Problem to solve » Your answer should consist only of the lines below from the one with "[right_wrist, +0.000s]" through the one with "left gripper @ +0", copied exactly.

Records supplied Block Start

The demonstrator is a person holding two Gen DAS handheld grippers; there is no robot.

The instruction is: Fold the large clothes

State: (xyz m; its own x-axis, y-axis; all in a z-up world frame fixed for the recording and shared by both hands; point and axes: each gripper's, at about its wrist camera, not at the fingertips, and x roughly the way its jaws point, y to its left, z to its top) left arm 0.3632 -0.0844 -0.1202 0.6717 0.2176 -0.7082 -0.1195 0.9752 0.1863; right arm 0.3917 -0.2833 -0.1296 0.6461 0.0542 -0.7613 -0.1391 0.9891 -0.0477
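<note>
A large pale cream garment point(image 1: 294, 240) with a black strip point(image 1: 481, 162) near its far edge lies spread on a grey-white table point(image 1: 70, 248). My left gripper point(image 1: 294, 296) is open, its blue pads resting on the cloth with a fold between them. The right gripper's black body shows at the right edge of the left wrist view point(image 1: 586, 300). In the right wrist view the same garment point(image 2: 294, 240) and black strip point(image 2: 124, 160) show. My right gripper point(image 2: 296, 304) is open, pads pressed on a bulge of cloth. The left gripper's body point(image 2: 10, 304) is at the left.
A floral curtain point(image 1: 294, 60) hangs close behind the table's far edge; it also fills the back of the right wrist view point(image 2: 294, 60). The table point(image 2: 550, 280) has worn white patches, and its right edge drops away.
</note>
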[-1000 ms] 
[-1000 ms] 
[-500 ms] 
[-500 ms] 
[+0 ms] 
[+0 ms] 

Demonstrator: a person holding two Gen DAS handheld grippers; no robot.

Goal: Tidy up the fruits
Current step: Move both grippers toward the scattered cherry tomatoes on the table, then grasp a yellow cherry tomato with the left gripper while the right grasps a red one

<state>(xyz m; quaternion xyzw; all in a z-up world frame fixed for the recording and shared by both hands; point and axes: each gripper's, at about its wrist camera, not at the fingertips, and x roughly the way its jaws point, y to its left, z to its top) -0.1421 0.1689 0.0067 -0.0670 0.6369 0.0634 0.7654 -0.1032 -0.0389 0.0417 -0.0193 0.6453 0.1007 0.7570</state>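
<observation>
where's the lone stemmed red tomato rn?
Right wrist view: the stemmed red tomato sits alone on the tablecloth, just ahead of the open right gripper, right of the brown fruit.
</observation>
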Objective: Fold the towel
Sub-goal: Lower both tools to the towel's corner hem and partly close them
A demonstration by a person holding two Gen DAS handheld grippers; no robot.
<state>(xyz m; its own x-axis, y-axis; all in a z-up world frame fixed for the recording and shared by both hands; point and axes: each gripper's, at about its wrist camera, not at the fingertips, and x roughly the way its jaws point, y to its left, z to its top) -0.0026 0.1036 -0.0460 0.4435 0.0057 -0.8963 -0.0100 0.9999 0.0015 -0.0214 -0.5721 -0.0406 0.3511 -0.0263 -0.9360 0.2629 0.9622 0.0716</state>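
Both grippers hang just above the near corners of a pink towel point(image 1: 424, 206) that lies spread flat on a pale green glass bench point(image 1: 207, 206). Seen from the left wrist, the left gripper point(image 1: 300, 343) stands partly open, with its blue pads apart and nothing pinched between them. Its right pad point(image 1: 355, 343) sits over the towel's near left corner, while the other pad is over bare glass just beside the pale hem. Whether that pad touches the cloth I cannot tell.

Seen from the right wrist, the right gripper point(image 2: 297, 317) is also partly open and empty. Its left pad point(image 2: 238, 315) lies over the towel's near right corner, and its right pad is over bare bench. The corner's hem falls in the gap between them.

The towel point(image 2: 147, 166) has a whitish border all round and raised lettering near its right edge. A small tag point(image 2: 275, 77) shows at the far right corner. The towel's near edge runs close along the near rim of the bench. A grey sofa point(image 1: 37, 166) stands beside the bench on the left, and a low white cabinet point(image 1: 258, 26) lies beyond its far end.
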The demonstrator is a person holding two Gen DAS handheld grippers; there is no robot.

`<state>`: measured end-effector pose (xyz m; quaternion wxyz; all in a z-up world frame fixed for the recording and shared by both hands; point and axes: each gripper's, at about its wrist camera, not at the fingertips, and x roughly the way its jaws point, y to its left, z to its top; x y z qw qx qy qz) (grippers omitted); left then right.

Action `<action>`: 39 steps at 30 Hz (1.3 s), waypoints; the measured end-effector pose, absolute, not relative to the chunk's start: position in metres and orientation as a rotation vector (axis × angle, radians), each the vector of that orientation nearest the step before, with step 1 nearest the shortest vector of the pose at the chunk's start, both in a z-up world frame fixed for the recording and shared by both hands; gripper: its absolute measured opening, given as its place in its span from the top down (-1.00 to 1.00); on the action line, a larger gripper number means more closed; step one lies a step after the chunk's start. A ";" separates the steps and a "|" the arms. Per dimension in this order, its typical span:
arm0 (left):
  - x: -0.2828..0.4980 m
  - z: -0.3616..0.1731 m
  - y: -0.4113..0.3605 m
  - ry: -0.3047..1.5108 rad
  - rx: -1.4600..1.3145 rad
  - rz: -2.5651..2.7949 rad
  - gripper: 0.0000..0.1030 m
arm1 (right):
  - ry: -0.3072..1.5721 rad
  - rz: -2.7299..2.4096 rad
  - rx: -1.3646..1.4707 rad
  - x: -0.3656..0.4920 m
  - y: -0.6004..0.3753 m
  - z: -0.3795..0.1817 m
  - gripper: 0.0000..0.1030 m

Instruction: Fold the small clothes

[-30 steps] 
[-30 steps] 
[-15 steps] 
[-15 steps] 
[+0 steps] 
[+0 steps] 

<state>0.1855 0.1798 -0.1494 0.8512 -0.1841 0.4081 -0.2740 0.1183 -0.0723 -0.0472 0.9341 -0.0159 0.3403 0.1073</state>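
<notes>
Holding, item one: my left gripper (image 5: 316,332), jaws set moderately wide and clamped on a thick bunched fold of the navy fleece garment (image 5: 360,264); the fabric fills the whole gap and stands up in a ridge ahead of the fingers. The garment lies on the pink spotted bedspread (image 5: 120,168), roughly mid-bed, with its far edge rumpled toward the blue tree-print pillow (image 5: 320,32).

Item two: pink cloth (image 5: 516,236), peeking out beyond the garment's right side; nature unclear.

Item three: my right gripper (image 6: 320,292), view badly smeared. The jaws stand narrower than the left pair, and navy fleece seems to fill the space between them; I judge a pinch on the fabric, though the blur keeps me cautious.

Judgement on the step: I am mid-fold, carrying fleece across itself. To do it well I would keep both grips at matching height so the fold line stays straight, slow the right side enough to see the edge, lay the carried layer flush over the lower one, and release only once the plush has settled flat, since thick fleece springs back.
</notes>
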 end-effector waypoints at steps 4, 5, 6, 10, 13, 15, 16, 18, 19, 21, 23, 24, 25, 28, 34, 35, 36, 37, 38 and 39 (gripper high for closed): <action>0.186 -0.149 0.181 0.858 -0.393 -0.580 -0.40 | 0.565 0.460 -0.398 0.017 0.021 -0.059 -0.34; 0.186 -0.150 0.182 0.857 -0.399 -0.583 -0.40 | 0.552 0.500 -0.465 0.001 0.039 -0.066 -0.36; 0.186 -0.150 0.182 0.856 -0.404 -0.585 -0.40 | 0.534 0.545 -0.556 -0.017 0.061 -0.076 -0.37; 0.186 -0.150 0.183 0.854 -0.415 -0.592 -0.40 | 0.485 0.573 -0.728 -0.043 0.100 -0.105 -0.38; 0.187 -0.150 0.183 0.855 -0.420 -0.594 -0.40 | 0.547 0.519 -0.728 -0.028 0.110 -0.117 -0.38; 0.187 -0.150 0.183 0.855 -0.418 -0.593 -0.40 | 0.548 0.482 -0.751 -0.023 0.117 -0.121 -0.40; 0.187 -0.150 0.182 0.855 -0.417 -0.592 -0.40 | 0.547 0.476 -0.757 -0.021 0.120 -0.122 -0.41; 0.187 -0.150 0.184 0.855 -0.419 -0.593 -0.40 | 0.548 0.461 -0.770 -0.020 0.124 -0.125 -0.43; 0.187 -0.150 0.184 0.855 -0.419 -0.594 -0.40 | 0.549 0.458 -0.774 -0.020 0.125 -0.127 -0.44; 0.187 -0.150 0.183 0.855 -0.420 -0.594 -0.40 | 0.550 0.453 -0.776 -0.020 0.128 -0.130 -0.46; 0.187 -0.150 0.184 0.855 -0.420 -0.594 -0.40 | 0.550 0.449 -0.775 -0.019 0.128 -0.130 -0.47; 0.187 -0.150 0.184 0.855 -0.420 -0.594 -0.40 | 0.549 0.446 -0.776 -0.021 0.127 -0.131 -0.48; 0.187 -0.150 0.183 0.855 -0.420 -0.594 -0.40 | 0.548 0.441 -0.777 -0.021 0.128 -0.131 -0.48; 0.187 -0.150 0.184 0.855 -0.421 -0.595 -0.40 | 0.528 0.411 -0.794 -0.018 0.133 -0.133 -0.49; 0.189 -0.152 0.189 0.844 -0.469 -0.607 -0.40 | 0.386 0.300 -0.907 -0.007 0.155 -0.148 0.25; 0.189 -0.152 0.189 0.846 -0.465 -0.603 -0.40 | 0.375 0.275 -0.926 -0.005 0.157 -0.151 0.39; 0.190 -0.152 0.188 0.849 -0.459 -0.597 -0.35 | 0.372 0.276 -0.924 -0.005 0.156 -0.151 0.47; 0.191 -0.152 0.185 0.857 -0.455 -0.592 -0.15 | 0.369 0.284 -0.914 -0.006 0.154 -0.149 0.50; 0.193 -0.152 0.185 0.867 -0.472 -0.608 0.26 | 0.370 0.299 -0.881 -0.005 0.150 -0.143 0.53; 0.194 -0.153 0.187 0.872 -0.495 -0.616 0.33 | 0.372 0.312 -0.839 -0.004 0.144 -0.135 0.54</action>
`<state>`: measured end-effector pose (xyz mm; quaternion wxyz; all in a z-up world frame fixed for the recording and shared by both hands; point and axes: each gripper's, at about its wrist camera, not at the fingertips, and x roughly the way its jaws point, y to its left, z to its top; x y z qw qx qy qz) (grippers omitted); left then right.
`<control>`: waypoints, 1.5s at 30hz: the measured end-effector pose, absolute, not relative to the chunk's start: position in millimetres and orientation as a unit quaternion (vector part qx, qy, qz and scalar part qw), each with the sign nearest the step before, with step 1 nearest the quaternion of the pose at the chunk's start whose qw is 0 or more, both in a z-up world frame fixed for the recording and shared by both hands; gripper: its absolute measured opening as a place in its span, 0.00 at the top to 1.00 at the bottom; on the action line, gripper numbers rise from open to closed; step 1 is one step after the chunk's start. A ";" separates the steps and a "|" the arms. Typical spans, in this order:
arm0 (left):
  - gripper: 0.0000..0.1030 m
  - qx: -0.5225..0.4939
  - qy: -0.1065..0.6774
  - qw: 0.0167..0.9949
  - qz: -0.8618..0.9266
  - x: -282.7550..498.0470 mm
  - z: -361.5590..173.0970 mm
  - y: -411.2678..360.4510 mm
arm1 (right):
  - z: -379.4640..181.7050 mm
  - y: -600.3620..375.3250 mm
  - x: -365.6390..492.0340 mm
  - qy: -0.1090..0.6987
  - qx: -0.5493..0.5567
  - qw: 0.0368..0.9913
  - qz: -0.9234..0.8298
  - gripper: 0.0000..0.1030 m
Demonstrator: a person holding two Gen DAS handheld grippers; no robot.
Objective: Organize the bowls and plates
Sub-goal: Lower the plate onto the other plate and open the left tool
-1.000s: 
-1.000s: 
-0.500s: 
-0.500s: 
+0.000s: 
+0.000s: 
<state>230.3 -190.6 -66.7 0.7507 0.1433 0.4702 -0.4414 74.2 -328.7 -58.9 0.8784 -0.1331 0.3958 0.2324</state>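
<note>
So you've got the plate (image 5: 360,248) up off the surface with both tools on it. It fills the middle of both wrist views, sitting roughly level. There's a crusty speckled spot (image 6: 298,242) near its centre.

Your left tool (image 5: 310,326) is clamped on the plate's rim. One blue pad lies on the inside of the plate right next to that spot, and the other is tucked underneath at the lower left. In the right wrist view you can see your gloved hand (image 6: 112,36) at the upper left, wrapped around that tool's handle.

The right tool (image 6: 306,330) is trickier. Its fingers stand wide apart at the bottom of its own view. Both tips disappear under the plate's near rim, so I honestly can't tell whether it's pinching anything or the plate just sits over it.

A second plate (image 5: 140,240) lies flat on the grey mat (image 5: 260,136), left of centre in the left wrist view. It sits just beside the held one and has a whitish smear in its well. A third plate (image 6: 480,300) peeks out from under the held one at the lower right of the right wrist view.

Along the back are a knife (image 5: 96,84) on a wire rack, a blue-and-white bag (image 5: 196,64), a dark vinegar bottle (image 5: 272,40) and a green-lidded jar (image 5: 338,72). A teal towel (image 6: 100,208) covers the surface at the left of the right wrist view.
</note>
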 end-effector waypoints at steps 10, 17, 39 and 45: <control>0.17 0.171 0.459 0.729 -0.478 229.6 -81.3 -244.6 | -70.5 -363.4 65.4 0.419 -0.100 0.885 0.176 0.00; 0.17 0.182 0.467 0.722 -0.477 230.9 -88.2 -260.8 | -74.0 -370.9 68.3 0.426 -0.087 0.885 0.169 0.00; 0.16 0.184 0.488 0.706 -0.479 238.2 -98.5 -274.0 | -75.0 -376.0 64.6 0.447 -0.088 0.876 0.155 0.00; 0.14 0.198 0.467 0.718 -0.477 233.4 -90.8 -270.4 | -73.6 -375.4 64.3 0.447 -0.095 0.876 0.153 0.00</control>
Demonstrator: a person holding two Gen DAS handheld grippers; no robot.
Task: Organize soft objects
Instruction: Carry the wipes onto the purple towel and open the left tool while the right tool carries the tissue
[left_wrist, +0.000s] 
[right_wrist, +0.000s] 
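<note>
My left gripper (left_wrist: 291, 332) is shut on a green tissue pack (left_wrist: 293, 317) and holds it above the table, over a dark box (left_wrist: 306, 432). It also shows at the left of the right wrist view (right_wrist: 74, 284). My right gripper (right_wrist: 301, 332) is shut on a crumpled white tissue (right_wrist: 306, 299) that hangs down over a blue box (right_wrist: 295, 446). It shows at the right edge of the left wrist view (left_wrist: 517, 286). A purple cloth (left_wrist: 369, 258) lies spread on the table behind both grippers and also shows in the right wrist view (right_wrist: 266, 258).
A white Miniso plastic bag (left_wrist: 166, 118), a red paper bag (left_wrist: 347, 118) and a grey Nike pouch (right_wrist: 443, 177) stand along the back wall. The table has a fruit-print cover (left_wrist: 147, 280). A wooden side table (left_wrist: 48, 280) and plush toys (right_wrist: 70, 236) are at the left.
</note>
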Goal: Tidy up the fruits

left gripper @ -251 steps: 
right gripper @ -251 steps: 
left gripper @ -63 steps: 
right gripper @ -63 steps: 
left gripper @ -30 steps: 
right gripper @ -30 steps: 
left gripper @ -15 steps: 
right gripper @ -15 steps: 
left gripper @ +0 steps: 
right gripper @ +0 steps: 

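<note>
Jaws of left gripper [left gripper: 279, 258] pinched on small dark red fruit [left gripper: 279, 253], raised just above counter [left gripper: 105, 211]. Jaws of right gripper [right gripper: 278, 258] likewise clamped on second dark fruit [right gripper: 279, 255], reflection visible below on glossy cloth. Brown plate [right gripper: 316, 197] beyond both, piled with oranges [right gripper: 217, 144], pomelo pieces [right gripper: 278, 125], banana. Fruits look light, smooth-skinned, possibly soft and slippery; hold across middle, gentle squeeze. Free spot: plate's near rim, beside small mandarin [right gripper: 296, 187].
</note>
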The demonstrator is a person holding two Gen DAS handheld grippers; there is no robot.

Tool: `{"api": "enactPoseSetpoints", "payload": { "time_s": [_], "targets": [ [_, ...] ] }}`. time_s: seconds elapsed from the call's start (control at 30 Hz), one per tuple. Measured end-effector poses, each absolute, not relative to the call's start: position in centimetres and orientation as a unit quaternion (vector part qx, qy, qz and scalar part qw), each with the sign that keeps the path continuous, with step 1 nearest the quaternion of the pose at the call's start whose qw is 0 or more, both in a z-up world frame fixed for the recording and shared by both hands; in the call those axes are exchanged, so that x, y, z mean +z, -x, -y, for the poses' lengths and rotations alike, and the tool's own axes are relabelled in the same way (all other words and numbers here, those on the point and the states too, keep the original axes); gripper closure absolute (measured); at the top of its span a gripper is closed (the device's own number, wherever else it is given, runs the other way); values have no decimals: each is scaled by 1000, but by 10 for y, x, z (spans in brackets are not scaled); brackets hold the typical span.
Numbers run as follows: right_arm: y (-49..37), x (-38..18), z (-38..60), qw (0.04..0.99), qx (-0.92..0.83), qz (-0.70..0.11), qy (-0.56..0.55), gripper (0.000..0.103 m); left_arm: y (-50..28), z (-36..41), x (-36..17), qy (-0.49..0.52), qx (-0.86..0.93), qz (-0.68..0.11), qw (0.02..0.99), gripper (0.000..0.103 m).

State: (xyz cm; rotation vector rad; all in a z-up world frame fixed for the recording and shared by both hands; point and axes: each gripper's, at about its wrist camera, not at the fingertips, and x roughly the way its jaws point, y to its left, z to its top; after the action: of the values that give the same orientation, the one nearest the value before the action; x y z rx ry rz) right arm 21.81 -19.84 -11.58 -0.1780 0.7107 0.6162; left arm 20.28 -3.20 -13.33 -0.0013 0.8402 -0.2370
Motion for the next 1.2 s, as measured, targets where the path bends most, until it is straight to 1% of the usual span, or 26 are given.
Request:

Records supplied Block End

Expected output »
[right_wrist, +0.000s] 
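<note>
My left gripper (left_wrist: 291, 332) is shut on a green tissue pack (left_wrist: 293, 317) and holds it above the table, over a dark box (left_wrist: 306, 432). It also shows at the left of the right wrist view (right_wrist: 74, 284). My right gripper (right_wrist: 301, 332) is shut on a crumpled white tissue (right_wrist: 306, 299) that hangs down over a blue box (right_wrist: 295, 446). It shows at the right edge of the left wrist view (left_wrist: 517, 286). A purple cloth (left_wrist: 369, 258) lies spread on the table behind both grippers and also shows in the right wrist view (right_wrist: 266, 258).
A white Miniso plastic bag (left_wrist: 166, 118), a red paper bag (left_wrist: 347, 118) and a grey Nike pouch (right_wrist: 443, 177) stand along the back wall. The table has a fruit-print cover (left_wrist: 147, 280). A wooden side table (left_wrist: 48, 280) and plush toys (right_wrist: 70, 236) are at the left.
</note>
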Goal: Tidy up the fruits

left gripper @ -251 steps: 
right gripper @ -251 steps: 
left gripper @ -63 steps: 
right gripper @ -63 steps: 
left gripper @ -30 steps: 
right gripper @ -30 steps: 
left gripper @ -15 steps: 
right gripper @ -15 steps: 
left gripper @ +0 steps: 

The requested output has now been given in full.